I modified a design from The Vegetable Gardener’s Book of Building Projects. Built from untreated pine lumber and 1/2″ hardware cloth, this compost bin is a basic cubic yard. The young fellow at Lowe’s trimmed pine rails into 3 foot lengths and my sister helped me construct frames using decking screws. We then stapled the hardware cloth onto the frame, creating four panels.


I attached hook and eye sets to the left and right side of each panel, making the bin approachable from all sides. This feature is great for intensive turning if you prefer the “hot” method of composting. It took about a weekend of hard work (for us, novice builders) to complete this project.

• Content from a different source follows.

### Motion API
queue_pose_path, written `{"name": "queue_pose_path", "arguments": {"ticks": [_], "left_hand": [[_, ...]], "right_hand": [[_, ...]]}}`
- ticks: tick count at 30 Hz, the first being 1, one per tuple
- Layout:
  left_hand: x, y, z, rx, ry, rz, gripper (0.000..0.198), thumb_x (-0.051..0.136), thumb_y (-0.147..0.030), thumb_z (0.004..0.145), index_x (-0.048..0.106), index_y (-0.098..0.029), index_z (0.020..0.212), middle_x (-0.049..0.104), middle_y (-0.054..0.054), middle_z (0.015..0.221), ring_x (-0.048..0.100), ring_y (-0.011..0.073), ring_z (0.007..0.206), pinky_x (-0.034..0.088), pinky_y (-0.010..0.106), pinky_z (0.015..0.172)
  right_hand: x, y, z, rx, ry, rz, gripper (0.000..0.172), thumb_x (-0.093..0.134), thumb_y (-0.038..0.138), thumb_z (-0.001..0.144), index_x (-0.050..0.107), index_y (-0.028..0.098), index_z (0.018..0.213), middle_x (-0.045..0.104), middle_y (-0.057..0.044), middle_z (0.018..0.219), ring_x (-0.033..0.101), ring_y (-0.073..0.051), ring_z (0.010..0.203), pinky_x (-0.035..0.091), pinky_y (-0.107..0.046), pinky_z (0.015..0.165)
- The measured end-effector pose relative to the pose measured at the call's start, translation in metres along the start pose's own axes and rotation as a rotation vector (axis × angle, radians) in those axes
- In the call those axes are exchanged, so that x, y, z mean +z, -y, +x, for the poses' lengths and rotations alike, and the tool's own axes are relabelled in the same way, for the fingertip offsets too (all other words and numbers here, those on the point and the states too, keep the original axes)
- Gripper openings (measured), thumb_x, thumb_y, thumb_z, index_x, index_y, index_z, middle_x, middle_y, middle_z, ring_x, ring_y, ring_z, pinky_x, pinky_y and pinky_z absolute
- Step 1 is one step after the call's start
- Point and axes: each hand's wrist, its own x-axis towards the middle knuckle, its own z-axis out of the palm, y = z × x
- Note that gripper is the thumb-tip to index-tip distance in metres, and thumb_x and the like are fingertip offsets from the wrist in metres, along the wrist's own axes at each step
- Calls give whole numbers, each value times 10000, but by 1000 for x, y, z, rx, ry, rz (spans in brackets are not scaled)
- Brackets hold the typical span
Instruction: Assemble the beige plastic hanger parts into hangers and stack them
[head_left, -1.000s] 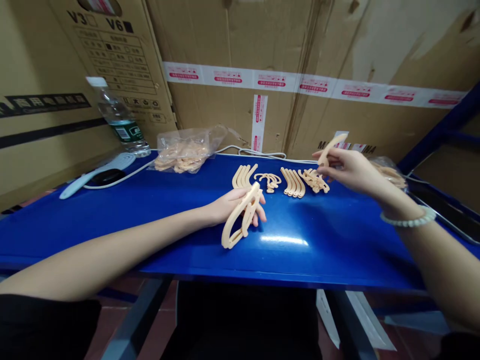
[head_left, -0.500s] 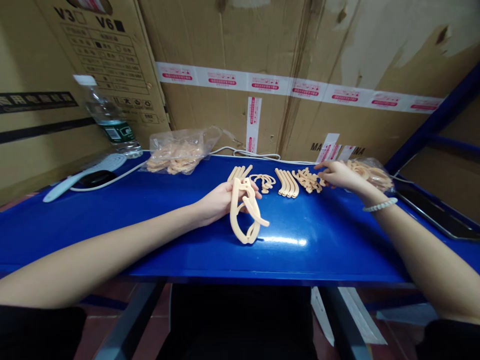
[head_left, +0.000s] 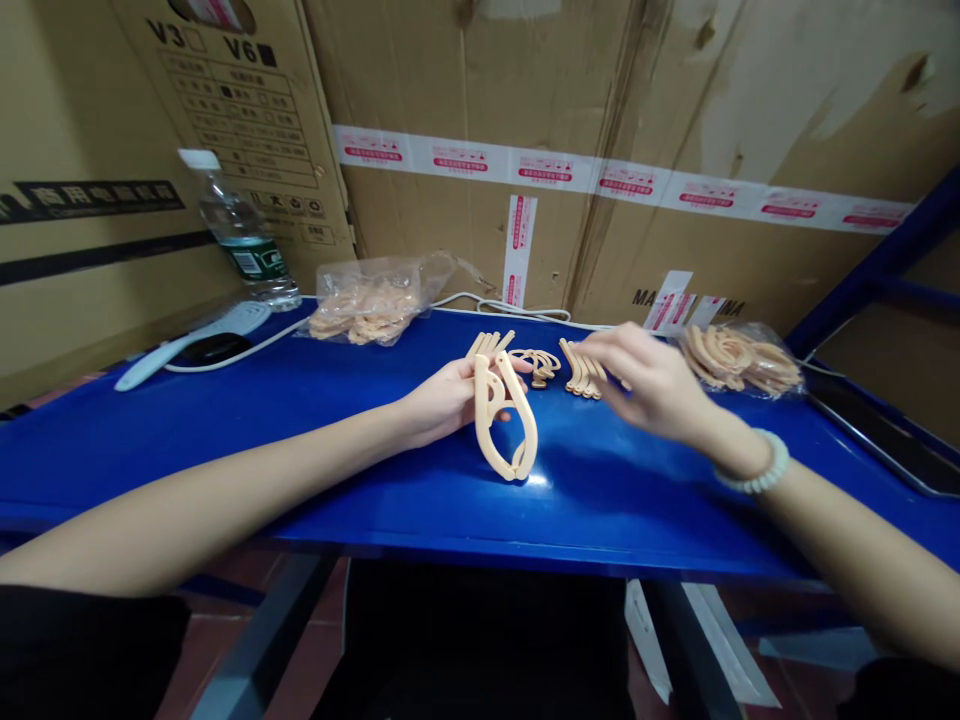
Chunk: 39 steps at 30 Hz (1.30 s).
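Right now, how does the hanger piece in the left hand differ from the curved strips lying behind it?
The hanger piece is a closed loop of joined parts; the curved strips are single open arcs. The hanger piece stands upright, gripped by the left hand; the curved strips lie flat, side by side, on the blue table. Both are peach plastic.

Right hand (head_left: 652, 385) drawn back toward hanger (head_left: 484, 425) in left hand (head_left: 442, 400); blurred, grip unclear.
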Motion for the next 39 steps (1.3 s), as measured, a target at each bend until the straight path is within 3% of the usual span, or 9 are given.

Observing my enthusiasm for compost and gardening research both online and at the Kalamazoo Public Library, my Honey gifted me a wonderful resource last year to deepen my education. The Complete Compost Gardening Guide, by Barbara Pleasant and Deborah L. Martin, is a beautiful book. The color photos are gorgeous, science is presented clearly without condescension, and personal stories are told to illustrate the imperfection of human plan as it intersects nature’s. I read it cover to cover as our bin laid under a blanket of snow.


The authors outline several methods of composting, including vermicomposting, which has my interest… But now that it’s spring I’ve got about all I can handle between the compost bin and our first garden bed.